Maureen Ulrich, who grew up in Edmonton and Calgary and now lives in Saskatchewan, is taking her one-woman baseball play to Australia after a successful couple of years touring it around her home country.
“Diamond Girls” recounts the lives of three Saskatchewan women who played in the AAGPBL: Arleene Johnson Noga, Daisy Junor and Mary “Bonnie” Baker. It was Baker who initially caught the interest of Maureen Ulrich.
“I had no idea what a big deal she was in the league,” Ulrich told Alberta Dugout Stories. “It was Mary who made me pay attention. She was a really big deal.”
Baker was born in Regina and became a star in the AAGPBL, not only catching for the South Bend Blue Sox, but later joining the Kalamazoo Lassies as a player/coach. She became the only woman to hold a coaching spot, and was installed into the Saskatchewan Sports Hall of Fame in 1985.
Ulrich saw a newspaper article about a ceremony for Baker in 2015, and that launched her into writing “Diamond Girls,” which is now on a journey into Australia for the Adelaide Fringe Festival.
A LEAGUE OF THEIR OWN
Ulrich cites A League Of Their Own as one of her favourite movies. But she didn’t want to replicate the film for the stage.
Aside from learning about Baker, she met Arlene Johnson Noga, who was also an advisor for the 1992 film. She wanted to hear about their playing days, then set her sights on writing the one-woman play.
“It was a lot of work to write the show,” Ulrich admitted.
But she knew she could make it happen, thanks to the nature of the sport.
“What other sport does one individual’s contribution have as much effect on how things turn out?” Ulrich questioned. “Baseball is the most individual of team sports, standing at the plate or catching a ball, you’re on your own.”
It still presented some challenges.
“In one scene, Amanda (Trapp, the actress), plays three characters,” Ulrich said. “One is sitting on the bench and one is standing on either end and she rotates between those three.”
“But I think after a while, that’s when people bite on the show, ” she continued. “After watching that, you still envision the other two characters.”
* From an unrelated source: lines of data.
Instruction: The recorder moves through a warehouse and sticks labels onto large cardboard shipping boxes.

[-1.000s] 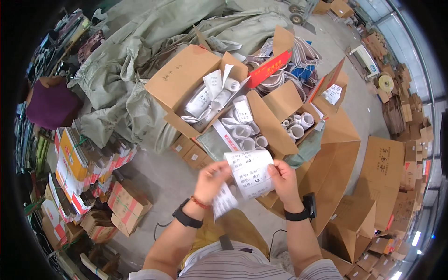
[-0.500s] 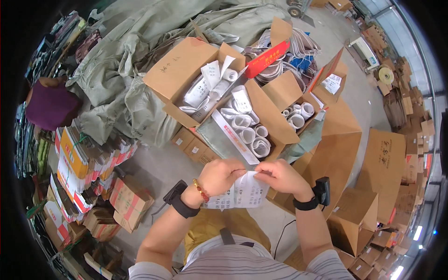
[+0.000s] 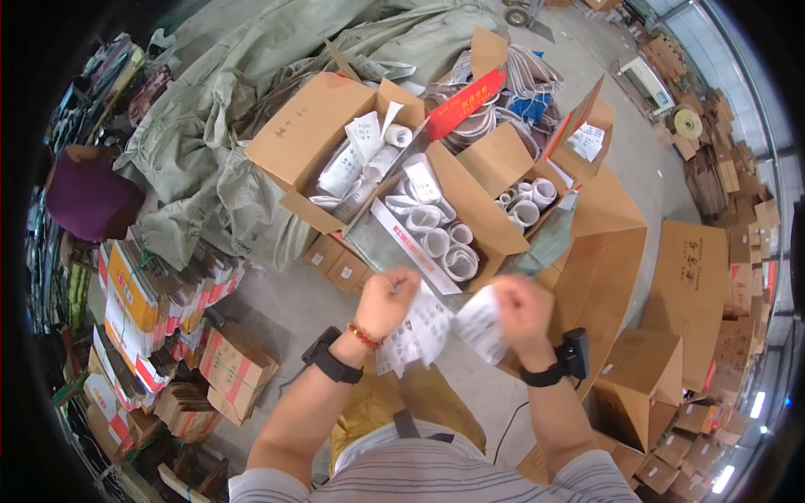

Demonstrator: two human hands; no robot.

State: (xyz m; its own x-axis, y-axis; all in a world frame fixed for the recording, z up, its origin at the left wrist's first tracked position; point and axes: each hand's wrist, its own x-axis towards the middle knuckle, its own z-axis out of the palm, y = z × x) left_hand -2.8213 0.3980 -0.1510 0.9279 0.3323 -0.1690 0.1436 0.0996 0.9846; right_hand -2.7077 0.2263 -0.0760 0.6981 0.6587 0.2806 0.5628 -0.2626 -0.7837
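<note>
Left hand [image 3: 387,300] and right hand [image 3: 520,308] each have fingers closed on 1 printed paper slip [image 3: 417,331], held apart; cartons of paper rolls [image 3: 436,243] lie open beyond.

The right hand [image 3: 520,308] is smeared by motion blur, so its fingers cannot be told apart, and how it grips the white printed paper slip [image 3: 480,325] is unclear. The left hand [image 3: 387,299] closes over the top of the other white printed paper sheet [image 3: 413,334], hiding that edge; the print on both is too small and blurred to make out. The person's striped shirt [image 3: 436,474] is cut off by the lower edge. The white rolls in the open brown cardboard boxes [image 3: 436,239] overlap, so their number cannot be told. A figure in a purple top [image 3: 88,197] fades into the dark rim at the left.
</note>
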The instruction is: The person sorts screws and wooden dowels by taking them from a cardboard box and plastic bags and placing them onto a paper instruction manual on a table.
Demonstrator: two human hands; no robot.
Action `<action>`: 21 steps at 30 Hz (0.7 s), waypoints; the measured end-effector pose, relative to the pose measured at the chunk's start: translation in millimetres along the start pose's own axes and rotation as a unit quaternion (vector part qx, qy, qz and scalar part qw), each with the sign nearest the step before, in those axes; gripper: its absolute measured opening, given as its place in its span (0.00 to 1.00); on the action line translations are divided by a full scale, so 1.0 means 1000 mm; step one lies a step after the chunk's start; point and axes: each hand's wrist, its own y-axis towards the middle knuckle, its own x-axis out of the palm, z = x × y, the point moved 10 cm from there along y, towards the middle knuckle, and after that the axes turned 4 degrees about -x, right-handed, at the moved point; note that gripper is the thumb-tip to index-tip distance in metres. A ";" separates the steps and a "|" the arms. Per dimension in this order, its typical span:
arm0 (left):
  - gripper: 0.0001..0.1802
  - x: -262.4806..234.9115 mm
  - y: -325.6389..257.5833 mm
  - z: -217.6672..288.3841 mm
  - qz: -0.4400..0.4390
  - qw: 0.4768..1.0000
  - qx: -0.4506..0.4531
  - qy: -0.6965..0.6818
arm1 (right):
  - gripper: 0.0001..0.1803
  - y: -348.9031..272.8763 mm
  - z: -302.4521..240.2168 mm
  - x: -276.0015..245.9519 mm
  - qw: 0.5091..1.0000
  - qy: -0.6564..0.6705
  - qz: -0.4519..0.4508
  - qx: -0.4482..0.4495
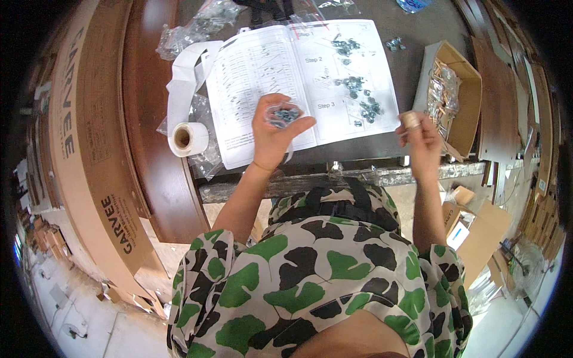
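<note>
My left hand (273, 132) is raised palm up over an open instruction booklet (298, 77) and cups a clear plastic bag of small metal screws (283, 114). My right hand (421, 138) is to the right of the booklet, near the table's front edge, with its fingers pinched on a short wooden dowel (409, 119). Loose grey metal fittings (357, 89) lie scattered on the booklet's right page.
An open cardboard box (459, 89) with bagged wooden dowels stands at the right. A roll of white tape (188, 138) and empty plastic bags (197, 27) lie at the left. A brown wood panel (152, 119) and a printed carton (89, 149) lean at the left.
</note>
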 end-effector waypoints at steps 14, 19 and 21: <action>0.29 0.017 0.000 -0.008 -0.031 0.999 -0.025 0.022 | 0.24 -0.038 0.037 0.050 0.931 -0.327 -0.074 -0.147; 0.29 0.011 -0.001 -0.014 -0.023 0.999 -0.031 0.025 | 0.28 -0.041 0.052 0.049 0.921 -0.358 -0.087 -0.130; 0.29 0.007 0.000 -0.017 -0.018 0.999 -0.030 0.025 | 0.30 -0.039 0.054 0.044 0.923 -0.363 -0.077 -0.103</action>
Trapp, who took over the part from Malia Becker, then needs to depend on the audience’s collective imaginations. She interacts with the crowd, even pulling play-goers up to be a part of the experience in one part where the batter argues balls and strikes with the umpire. It’s all part of the series of characters she plays.
“I always ask my audience afterwards whether they felt like they watched a one-woman show and they say no,” Ulrich said. “They think they’ve seen five or six on stage. All are distinct and recognizable and she does 21.”
BRINGING IT BACK TO CANADA
Ulrich relishes in the idea of bringing the story of Canadian baseball heroes to another country like Australia. After finishing up several tour dates across the prairies in 2016 and then in Saskatchewan in 2017, Ulrich was able to book dates at the Adelaide Fringe Festival.
As soon as the dates were announced, she was getting requests for tickets, not just from the regular play-goers interested in a one-woman act, but those involved in the sport.
“The beauty of the play is that we don’t have to rely on Fringe audiences,” she said. “We can try and draw in baseball and softball fans who don’t go to plays.”
The response has been “great” so far because of that awareness. Ulrich feels like they were able to “get it right” with the relaunch in 2017.
“It does amaze me with the way that the play will appeal to both people who like sports and those who just like plays,” Ulrich continued. “It’s theatrical enough for the theatre people and, for the baseball people, it has enough theatre that I think it actually turns some of them into fans of theatre.”
She is quick to praise Trapp and director Kenn McLeod. She said McLeod’s vision, in particular, has allowed the play to thrive and is hopeful he will be on-board wherever it goes next.
Ulrich also wants to make sure the story continues to be told, especially as “A League Of Their Own” is now more than 25 years old.
“Having an opportunity to tell a fresh audience of people 35 and under who maybe have never heard of it is pretty fantastic,” Ulrich beams. “You want girls who are 13, 14, 15, 16 to know that at one time, there were women who played professional baseball.”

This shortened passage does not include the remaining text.